- _Your assignment_: For the entries that follow, retype exactly the lines from the one containing "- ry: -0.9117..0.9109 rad" to the one containing "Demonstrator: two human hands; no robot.", inclusive, and only those. Images stay out of the copy.

- _The records_:
##########

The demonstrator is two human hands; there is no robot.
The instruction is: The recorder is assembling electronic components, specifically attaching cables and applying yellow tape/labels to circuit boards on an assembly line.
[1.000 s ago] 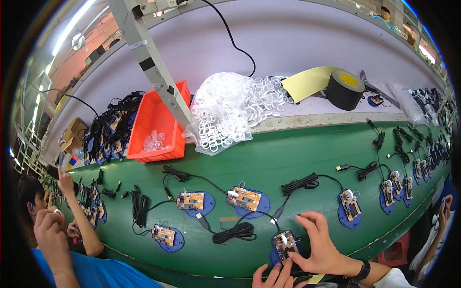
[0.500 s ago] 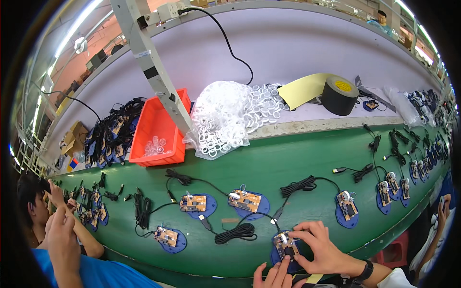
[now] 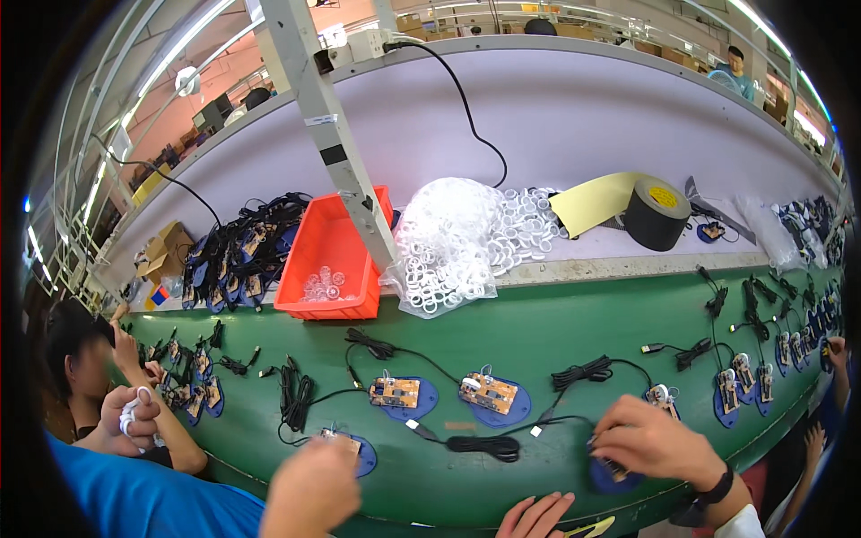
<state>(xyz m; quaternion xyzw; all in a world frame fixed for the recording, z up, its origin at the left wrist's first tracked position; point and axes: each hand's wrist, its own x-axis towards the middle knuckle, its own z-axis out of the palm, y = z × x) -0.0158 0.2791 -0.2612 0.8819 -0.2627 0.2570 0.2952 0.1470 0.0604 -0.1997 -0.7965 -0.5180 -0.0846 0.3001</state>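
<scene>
A blue computer-mouse base [image 3: 617, 479] with a tan circuit board and a black cable lies near the belt's front edge. Over it, my right hand [image 3: 653, 441] is closed, thumb and fingertips on the board's far left part; the fingers cover most of the board. My left hand [image 3: 536, 516] is at the lower edge, fingers stretched out, to the left of the base and off it. Beside its fingertips is a yellow strip [image 3: 592, 527] with dark marks, partly cut off. Another blue mouse base [image 3: 518, 405] with a white wheel lies beyond my hands.
A co-worker's blurred hand [image 3: 314, 484] covers a base at left; their other hand [image 3: 130, 417] holds white rings. Behind the green belt [image 3: 529, 332] stand a red bin [image 3: 327, 307] with clear wheels, a bag of white rings [image 3: 444, 260] and a black tape roll [image 3: 659, 215].
The view has shifted. My right hand has moved the base rightward, and my left fingers have come off its board. The co-worker's hand has reached in over the left base.
</scene>
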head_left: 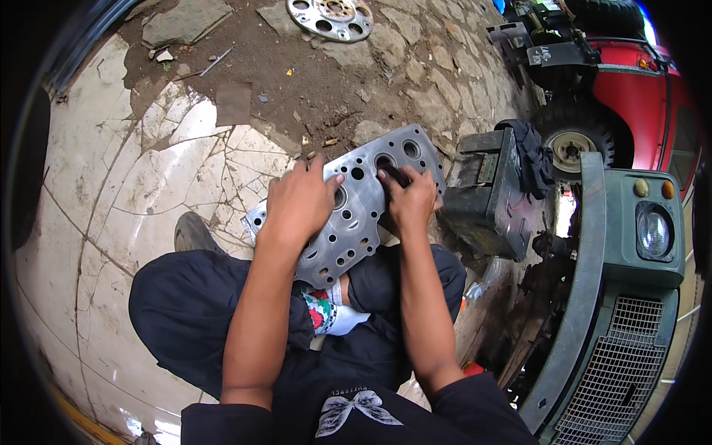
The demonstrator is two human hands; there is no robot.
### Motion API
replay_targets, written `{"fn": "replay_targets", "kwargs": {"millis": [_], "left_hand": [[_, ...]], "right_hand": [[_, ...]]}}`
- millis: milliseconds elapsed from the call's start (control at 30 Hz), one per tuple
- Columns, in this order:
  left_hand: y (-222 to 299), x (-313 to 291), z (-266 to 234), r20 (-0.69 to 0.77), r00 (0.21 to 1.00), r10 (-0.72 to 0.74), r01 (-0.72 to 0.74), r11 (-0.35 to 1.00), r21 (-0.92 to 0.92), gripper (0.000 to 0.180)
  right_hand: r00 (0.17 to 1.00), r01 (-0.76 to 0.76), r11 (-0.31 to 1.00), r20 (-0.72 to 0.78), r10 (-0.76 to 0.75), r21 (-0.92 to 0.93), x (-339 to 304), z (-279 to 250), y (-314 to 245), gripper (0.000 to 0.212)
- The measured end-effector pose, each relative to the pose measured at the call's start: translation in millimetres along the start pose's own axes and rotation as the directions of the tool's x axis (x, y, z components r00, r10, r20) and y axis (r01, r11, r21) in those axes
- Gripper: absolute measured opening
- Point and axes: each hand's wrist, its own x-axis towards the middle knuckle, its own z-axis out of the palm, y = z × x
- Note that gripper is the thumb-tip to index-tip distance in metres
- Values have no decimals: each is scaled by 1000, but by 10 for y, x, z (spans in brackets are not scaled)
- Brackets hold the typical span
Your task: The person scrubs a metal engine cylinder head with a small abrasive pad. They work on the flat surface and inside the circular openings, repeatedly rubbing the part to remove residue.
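Observation:
A grey metal cylinder head (348, 222) with several round holes lies slanted across my lap, its flat face up. My left hand (300, 196) grips its left part, the thumb on the face and the fingers toward the far edge. In my right hand (412, 200) is a small dark piece (394, 175), pinched between thumb and fingers beside one of the large round openings near the right end. What kind of piece it is I cannot make out. My right hand covers part of the face below it.
A dark metal box (482, 196) with a dark cloth (528, 156) stands close on the right. Beyond it are a green vehicle front (630, 289) with grille and headlamp, and a red vehicle (630, 104). A round metal plate with holes (337, 33) lies ahead on cracked tile and stone ground.

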Motion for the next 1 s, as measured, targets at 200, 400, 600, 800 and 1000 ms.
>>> {"fn": "replay_targets", "kwargs": {"millis": [200,400,600,800,1000], "left_hand": [[-4,-60,-111,40,998,-48,44,995,91,56],[-46,-98,-32,44,992,-116,110,988,110,56],[78,-61,32,-36,999,1,2,997,80,57],[-36,0,2,46,992,-115,109,988,113,70],[227,-14,475,47,995,82,-83,996,18,69]], "right_hand": [[998,-17,998,60,14,60,-376,-50,-6,45],[999,25,997,-44,-28,-70,-303,38,-63,44],[993,53,999,-110,-53,2,-157,137,-26,43],[1000,21,991,17,-23,131,-474,67,-145,31],[992,-24,999,-121,28,38,-140,38,167,24]]}}
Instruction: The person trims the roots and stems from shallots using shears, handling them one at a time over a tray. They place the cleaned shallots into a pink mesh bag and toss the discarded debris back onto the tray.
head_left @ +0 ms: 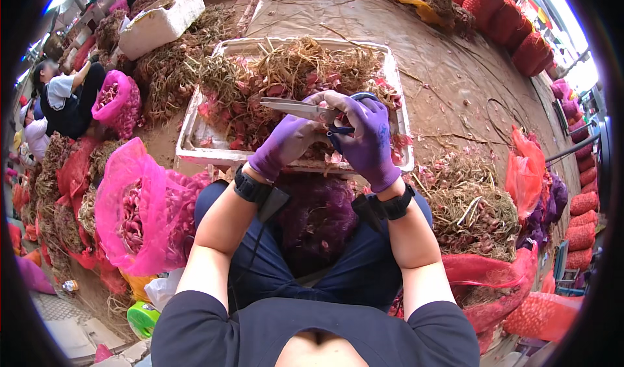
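Note:
Both my hands wear purple gloves and meet over the near side of a white foam tray (190,128). My right hand (372,136) is closed around the dark handles of a pair of scissors (292,106). Their metal blades point left, past the fingers of my left hand (286,139). That left hand is closed, fingertips together by the scissors' pivot; whatever it pinches is hidden. Below the hands, the tray holds a heap of dry stems (305,58), red papery skins and what look like small shallots.
At my left stands an open pink mesh bag (114,191) of red bulbs. A purple mesh bag (315,221) sits between my legs. Stemmed bulbs (474,214) lie in a heap at my right. A person (65,101) sits far left. Full red sacks (484,6) line the far right.

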The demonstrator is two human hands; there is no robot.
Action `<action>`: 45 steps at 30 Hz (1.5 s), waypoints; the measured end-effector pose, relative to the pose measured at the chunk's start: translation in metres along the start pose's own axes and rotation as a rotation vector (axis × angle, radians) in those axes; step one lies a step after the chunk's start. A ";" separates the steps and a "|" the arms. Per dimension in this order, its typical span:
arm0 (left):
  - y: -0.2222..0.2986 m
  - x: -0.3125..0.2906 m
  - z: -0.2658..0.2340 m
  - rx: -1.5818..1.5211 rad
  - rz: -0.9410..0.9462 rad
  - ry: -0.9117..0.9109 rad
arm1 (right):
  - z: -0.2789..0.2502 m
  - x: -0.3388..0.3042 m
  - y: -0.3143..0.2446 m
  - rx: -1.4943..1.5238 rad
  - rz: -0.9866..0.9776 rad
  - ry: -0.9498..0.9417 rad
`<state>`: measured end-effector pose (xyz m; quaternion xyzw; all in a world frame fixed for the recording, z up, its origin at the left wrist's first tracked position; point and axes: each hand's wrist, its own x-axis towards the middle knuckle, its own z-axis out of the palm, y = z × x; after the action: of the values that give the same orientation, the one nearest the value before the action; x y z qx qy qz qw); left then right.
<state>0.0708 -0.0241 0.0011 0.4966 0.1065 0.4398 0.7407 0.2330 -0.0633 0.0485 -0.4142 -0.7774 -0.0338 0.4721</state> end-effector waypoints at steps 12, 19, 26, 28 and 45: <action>0.004 -0.004 0.016 0.058 -0.005 0.127 | 0.000 -0.003 -0.009 0.132 0.182 0.005; 0.005 -0.002 0.025 -0.119 -0.024 0.200 | 0.001 -0.004 -0.011 0.148 0.202 0.057; -0.010 -0.007 0.016 0.314 -0.058 0.136 | 0.001 -0.004 -0.005 0.099 0.195 0.020; -0.012 -0.007 0.022 0.307 -0.005 0.178 | 0.000 -0.004 -0.006 0.039 0.183 -0.028; 0.008 -0.001 0.018 -0.220 -0.053 0.143 | 0.005 0.000 0.012 1.110 0.773 0.166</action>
<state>0.0767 -0.0352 0.0163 0.3769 0.1231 0.4634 0.7925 0.2381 -0.0532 0.0420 -0.3547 -0.4369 0.5097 0.6508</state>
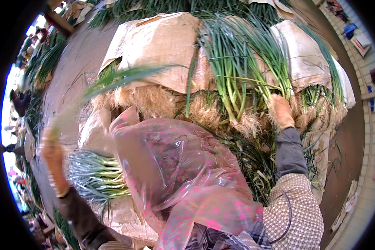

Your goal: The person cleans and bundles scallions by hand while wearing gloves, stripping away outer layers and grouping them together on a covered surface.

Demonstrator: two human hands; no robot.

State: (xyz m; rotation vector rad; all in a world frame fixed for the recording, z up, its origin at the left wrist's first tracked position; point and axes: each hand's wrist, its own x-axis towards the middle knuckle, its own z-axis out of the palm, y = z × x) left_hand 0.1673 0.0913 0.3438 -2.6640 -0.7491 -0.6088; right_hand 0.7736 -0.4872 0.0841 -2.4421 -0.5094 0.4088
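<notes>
My left hand, in a tan glove and smeared by motion, is out at the left. Blurred green onion leaves trail up and right from it. My right hand, in an orange-tan glove, is closed at the root end of some green onions whose leaves point away from me. Just left of it, a loose bunch of green onions lies with its roots toward me. Below my left hand's side, a bundle of green onions with pale stalks lies on sacking.
Tan woven sacks cover rows of onions with hairy roots showing. Stripped leaves are heaped beside my lap, which a clear pink-dotted plastic sheet covers. More onions lie at the back. A pale wall runs along the right.
</notes>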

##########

- _Answer box_:
  - ry: -0.9117..0.9109 rad
arm1 (right):
  - z: -0.2789..0.2502 m
  - x: -0.3388..0.3042 m
  - y: -0.3143..0.2446 m
  - rx: -1.4943..1.5238 rad
  - rz: -0.9866..0.9776 rad
  - ry: -0.9498..0.9417 rad
`<state>`: measured end-effector pose (xyz m; quaternion xyzw; all in a world frame fixed for the recording, z up, its origin at the left wrist's first tracked position; point and axes: each hand's wrist, its own x-axis towards the middle knuckle, its own z-axis out of the palm, y = z × x; after the action: of the values that give the same orientation, the one nearest the value before the action; x y z qx qy qz qw); left then right.
<state>0.0708 -0.0241 0.0011 0.4966 0.1065 0.4398 0.7407 0.2330 -0.0633 0.0485 -0.4142 -0.7774 -0.0338 0.4721</state> end-effector waypoints at steps 12, 19, 26, 28 and 45: <action>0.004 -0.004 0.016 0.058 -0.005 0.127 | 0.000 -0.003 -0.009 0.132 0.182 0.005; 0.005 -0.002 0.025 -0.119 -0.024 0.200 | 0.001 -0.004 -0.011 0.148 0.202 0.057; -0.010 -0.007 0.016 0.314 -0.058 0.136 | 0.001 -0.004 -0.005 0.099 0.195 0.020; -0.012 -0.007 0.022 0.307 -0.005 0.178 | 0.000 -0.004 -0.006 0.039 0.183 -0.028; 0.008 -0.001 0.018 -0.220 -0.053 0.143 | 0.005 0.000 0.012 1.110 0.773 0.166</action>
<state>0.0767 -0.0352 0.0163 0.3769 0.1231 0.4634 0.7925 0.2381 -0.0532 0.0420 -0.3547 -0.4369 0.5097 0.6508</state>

Your goal: The person cleans and bundles scallions by hand while wearing gloves, stripping away outer layers and grouping them together on a covered surface.

Demonstrator: two human hands; no robot.

This concludes the output.